Optimizing SQL query performance:
Table of contents
In order to understand the optimization of SQL queries first we need to understand what actually happens in the background when we query our database table. So grab a cup of coffee and lets start our discussion by considering a scenario. All query examples will given by considering PostgreSQL as backend database though you can apply same concepts in other databases also. Suppose there is an application which shows movies information for selected filters just like IMDB app. So when user selects a particular genre, release year, rating and country to see top 5 high revenue films the below query gets executed in backend database (We will understand performance optimization by referring below sample query in this article) :
-- Backend Query
WITH ranked_movies AS
(SELECT
movie_name,
imdb_score,
TO_CHAR(release_date,'YYYY') AS "year"
revenue,
DENSE_RANK() OVER(ORDER BY revenue DESC) rnk -- Ranking Movies Data
FROM movies
WHERE genre = param_genre -- User Parameter
and TO_CHAR(release_date,'YYYY') = param_year -- User Parameter
and rating = param_rating -- User Parameter
and country = param_country -- User Parameter
) ;
-- Getting Top 5 Movies
SELECT
movie_name,
imdb_score,
"year",
revenue
FROM
ranked_movies
WHERE rnk <= 5;
In backend database there is a table called movies where all movies data are stored. Schema is like:
-- Movies Table Schema:
CREATE TABLE movies(
movie_id INT PRIMARY KEY,
movie_name VARCHAR(300),
genre VARCHAR(300),
imdb_score DOUBLE PRECISION,
revenue NUMERIC,
lead_actor VARCHAR(300),
movie_description TEXT,
rating VARCHAR(300)
);
Each month when new movie releases data gets loaded in this table by an ETL job. So our movies table is getting bigger in terms of total number of records !! Currently our movies table is storing 10 million records. So above backend query may take time (Around 40 to 50 seconds sometimes over 1 minute) to execute and end users need to wait to get top 5 movies data on application. End users are not satisfied as they need to wait for 1 minute to get desired result on app so we need to optimize the query execution time.
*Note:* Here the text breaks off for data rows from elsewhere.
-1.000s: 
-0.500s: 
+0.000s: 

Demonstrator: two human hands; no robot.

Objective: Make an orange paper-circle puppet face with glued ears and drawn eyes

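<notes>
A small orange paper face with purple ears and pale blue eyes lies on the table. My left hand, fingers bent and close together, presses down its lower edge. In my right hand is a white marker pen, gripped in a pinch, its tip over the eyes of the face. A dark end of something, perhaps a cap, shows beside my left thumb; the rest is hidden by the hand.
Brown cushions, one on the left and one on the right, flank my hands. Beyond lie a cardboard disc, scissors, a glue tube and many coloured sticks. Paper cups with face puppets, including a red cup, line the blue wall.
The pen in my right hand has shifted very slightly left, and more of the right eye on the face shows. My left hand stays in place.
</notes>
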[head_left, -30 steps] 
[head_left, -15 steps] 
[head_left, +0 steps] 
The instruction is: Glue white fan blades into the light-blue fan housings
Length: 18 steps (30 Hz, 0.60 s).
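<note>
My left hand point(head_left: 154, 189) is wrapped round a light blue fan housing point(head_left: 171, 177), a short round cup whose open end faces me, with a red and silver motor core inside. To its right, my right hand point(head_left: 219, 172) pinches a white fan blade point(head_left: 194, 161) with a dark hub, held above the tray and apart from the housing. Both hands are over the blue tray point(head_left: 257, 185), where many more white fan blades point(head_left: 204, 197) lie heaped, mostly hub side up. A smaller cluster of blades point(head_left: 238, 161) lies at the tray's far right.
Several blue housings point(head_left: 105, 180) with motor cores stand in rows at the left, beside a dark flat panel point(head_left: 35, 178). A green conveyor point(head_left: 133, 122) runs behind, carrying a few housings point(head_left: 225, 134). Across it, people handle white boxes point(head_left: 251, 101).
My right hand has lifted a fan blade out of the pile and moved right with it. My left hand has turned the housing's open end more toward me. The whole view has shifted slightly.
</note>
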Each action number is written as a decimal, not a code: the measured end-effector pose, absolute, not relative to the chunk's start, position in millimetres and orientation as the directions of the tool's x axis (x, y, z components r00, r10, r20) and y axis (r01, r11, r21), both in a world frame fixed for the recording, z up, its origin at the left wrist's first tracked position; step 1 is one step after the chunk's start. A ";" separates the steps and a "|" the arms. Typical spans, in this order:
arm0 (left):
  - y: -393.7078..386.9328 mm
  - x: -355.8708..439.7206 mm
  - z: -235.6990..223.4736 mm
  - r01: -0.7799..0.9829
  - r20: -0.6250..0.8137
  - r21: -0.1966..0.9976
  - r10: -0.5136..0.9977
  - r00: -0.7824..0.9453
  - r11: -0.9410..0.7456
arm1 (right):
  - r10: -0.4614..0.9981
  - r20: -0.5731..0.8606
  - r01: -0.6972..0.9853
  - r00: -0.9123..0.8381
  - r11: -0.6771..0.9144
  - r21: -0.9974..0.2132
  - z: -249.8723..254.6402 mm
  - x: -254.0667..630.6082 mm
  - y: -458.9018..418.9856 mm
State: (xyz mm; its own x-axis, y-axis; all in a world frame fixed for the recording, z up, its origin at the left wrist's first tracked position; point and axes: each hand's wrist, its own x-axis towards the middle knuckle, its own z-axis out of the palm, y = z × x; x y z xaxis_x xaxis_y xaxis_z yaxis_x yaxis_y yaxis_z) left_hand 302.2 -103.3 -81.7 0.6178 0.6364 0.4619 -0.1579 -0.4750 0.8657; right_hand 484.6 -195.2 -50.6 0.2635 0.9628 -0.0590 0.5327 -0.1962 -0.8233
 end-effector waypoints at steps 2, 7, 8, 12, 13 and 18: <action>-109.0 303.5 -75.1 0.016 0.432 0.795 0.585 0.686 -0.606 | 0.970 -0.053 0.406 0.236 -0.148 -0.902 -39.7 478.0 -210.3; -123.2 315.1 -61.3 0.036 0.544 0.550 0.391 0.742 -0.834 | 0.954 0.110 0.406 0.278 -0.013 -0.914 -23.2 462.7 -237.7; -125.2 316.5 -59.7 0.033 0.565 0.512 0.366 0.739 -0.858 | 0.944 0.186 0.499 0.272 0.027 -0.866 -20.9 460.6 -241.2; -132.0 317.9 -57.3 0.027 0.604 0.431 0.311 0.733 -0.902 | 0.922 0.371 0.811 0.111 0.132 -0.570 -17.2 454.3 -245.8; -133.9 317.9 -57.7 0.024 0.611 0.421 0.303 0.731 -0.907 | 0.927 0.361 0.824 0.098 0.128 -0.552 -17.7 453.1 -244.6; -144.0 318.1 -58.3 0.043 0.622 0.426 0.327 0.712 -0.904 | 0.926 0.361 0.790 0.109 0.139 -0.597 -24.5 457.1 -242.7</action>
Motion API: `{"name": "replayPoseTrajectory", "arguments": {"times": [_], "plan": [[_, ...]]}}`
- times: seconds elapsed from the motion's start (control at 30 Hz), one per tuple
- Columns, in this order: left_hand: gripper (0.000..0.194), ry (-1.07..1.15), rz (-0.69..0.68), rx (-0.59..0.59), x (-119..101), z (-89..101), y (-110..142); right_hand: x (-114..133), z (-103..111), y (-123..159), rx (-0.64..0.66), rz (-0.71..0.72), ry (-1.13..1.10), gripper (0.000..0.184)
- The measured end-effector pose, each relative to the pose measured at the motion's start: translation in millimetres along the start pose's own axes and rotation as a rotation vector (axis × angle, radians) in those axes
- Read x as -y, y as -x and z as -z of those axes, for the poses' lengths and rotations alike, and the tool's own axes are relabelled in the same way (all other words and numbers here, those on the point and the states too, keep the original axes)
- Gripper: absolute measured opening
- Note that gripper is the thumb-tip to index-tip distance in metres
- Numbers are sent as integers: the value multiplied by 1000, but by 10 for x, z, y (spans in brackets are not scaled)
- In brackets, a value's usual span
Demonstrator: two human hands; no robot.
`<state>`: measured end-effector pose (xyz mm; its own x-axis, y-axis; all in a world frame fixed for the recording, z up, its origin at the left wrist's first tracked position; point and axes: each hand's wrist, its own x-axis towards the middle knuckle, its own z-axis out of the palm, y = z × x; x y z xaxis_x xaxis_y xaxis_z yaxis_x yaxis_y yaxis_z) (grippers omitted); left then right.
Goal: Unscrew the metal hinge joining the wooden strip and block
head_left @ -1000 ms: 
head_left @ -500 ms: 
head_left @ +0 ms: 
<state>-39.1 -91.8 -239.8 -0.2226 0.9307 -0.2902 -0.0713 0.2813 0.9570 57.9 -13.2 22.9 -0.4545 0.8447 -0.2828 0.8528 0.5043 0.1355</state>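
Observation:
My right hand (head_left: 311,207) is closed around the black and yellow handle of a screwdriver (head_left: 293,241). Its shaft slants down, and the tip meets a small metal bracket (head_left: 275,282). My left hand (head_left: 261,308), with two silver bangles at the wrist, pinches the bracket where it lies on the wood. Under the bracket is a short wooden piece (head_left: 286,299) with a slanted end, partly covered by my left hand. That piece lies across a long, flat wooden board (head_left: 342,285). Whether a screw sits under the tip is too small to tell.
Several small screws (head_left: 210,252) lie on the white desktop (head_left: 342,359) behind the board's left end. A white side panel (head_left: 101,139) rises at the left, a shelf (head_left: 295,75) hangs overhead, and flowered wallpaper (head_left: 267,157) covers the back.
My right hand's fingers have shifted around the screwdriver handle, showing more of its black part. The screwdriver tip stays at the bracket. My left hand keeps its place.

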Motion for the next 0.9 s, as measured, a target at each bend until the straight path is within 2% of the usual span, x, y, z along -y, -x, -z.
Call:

In this article we are going to discuss 2 optimization strategies:
Column Indexing (B-Tree Index)
Table Partitioning (List Partitioning Technique)
Column Indexing In Database:
The above sample query is executed by DB engine in the below order:
FROM clause execution (Fetching Data From Disk To Memory)
WHERE clause execution (Filtering Data Based On Given Inputs)
Window Function Execution (Ranking Data)
SELECT cluse execution (SELECT particular columns)
In the disk, data is stored page by page. Page is nothing but a logical unit which will store certain number of records. Based on where condition when data is fetched from disk at that time by default all pages are scanned one after another by database engine. This type of scanning is called Sequential Scan. When condition is satisfied then those records will be fetched from disk to memory for further processing.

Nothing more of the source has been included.